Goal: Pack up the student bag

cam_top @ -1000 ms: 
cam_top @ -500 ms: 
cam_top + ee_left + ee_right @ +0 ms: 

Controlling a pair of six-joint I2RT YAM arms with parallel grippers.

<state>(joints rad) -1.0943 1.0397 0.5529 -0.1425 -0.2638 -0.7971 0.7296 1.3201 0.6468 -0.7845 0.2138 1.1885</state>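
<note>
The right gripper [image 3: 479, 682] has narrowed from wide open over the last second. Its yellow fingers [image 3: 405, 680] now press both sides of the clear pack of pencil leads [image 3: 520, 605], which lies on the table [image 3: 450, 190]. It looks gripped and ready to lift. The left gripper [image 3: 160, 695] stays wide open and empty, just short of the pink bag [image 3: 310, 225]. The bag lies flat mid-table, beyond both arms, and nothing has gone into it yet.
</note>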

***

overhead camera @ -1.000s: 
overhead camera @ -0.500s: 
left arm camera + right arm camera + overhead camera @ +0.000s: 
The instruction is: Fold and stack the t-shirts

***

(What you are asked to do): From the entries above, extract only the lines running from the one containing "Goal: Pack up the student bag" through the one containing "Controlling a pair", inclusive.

(Result of this task):
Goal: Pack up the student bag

cam_top @ -1000 ms: 
cam_top @ -500 ms: 
cam_top + ee_left + ee_right @ +0 ms: 

Controlling a pair of six-joint I2RT YAM arms with parallel grippers.

The answer requires nothing further.